Directions for this task
Report how many lines in the entries below hold the word "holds". Your answer is that number alone.

Records for the exercise
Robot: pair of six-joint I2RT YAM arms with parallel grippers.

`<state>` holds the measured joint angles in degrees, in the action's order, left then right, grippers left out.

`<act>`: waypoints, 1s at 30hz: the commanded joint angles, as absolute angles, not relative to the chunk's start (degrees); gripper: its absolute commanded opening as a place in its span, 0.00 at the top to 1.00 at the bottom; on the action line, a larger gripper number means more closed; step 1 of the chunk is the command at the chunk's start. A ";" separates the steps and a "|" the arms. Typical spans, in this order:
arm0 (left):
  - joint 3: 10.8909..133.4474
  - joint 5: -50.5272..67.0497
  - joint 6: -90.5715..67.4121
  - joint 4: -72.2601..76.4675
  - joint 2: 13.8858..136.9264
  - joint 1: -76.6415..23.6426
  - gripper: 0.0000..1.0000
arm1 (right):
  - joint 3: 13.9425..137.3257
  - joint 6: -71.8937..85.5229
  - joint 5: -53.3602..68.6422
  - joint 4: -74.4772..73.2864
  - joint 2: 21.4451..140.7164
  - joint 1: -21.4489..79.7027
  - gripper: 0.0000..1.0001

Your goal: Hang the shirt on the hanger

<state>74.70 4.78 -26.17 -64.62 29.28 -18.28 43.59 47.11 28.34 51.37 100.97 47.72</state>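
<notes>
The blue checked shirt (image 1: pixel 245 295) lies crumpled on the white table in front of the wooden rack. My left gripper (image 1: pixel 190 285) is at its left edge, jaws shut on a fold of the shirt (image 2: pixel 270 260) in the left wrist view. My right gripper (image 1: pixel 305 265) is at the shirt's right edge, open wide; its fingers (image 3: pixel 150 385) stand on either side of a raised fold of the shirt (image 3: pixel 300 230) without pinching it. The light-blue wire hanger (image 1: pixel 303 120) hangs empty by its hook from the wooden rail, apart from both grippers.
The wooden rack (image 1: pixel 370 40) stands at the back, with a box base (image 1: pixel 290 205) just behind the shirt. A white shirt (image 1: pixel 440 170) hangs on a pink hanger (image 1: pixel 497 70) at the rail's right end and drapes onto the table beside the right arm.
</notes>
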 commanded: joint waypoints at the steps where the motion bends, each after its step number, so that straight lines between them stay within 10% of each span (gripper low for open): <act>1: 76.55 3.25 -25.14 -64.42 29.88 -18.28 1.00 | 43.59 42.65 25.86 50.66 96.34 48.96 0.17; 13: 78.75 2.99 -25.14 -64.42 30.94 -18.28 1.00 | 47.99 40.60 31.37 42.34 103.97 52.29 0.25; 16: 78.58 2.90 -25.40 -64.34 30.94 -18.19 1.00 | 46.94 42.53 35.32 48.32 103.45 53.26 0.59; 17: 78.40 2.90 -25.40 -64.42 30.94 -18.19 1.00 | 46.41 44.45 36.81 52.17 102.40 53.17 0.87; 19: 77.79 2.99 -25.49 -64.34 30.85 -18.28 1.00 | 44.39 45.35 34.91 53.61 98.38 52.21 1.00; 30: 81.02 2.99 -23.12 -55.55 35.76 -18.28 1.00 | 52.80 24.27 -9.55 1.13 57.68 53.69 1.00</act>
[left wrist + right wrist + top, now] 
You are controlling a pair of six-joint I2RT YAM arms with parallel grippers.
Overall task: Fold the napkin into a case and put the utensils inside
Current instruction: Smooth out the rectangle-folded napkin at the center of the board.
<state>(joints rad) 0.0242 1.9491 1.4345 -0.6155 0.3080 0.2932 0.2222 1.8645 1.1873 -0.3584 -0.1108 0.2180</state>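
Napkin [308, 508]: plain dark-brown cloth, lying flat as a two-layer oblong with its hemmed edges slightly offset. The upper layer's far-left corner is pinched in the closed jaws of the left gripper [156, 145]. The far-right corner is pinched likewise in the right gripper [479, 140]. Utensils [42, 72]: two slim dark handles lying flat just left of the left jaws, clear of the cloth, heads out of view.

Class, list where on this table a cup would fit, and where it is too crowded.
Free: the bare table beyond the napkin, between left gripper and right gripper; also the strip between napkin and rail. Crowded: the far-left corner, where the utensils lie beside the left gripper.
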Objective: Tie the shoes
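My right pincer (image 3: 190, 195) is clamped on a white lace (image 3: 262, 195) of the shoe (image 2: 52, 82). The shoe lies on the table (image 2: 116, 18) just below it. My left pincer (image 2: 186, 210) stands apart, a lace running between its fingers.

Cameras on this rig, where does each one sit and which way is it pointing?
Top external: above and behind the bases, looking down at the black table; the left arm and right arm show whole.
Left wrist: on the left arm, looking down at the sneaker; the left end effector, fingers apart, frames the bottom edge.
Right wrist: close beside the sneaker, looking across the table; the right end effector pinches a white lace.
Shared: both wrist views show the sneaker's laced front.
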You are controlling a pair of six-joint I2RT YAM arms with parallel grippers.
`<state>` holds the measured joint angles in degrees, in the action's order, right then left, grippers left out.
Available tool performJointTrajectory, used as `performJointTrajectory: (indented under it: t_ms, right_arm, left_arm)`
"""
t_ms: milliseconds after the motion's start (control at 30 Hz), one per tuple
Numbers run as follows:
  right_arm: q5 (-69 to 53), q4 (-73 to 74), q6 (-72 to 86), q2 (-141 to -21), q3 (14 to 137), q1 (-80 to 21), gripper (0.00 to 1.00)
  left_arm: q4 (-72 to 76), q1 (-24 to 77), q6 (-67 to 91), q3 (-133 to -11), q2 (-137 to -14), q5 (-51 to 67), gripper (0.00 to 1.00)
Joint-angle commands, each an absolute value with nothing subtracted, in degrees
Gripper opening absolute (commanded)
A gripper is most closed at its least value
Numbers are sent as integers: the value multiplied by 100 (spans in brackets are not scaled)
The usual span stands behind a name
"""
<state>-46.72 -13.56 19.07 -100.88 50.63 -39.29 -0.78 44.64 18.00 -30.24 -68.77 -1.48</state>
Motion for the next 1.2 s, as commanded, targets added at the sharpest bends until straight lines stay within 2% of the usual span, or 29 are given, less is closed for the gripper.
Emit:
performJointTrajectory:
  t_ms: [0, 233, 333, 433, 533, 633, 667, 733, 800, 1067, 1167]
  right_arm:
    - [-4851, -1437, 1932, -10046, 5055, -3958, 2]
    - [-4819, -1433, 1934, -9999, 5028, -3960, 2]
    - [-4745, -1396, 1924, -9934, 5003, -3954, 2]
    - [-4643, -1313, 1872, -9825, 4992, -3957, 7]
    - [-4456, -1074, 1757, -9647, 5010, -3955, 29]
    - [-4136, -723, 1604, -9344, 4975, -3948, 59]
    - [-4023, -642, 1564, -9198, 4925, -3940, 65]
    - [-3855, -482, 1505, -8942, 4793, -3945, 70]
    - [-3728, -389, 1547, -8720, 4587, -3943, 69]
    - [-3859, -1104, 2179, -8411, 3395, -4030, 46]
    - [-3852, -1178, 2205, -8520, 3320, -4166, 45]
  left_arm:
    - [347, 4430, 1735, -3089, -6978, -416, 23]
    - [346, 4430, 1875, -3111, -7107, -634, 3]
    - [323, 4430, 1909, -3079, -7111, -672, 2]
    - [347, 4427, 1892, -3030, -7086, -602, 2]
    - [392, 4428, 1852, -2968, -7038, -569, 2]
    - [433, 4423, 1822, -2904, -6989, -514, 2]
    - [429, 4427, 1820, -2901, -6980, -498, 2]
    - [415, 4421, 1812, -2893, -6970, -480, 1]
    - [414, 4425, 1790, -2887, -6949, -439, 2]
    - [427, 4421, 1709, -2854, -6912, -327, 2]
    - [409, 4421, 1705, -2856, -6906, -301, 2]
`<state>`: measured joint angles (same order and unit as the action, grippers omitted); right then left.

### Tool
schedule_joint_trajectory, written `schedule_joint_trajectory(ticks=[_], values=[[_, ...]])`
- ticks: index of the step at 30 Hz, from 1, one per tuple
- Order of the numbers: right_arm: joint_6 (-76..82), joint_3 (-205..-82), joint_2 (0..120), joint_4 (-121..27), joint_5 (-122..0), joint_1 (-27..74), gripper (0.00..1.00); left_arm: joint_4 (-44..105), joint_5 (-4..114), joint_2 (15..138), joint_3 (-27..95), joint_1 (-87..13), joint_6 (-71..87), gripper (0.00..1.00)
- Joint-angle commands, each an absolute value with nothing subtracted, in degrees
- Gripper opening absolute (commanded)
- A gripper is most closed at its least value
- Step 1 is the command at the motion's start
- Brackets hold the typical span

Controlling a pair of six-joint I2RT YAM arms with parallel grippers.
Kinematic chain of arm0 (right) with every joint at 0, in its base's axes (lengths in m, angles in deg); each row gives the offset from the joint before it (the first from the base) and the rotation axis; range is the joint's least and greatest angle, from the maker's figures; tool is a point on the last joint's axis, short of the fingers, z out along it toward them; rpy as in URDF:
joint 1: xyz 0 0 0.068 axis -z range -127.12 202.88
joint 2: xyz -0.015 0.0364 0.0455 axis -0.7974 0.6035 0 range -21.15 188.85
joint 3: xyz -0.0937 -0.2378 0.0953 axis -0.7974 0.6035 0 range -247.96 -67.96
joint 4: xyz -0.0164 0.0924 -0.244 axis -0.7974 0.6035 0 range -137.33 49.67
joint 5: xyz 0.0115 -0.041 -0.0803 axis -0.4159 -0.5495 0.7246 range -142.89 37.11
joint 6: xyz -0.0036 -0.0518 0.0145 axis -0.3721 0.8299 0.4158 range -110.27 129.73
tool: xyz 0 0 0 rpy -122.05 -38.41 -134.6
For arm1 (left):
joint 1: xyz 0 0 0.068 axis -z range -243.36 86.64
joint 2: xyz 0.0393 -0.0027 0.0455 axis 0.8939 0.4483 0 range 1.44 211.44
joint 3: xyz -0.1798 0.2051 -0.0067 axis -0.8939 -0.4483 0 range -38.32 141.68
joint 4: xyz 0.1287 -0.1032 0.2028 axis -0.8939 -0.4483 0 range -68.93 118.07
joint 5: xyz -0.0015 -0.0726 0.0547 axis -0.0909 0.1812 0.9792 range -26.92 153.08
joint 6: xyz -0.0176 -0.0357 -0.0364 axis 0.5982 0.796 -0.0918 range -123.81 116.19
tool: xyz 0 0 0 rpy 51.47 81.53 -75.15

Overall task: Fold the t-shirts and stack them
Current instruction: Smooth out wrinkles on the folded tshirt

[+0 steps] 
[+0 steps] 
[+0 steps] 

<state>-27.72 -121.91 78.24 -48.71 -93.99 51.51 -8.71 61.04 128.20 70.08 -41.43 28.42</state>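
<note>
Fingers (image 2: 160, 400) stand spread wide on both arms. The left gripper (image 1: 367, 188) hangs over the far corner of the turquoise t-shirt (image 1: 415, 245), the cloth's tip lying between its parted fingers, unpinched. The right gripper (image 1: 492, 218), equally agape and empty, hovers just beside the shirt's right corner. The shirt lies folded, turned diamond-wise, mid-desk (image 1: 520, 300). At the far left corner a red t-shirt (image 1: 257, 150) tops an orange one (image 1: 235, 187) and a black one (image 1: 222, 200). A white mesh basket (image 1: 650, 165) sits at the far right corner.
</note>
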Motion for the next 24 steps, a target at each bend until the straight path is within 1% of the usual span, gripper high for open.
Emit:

Exercise response
2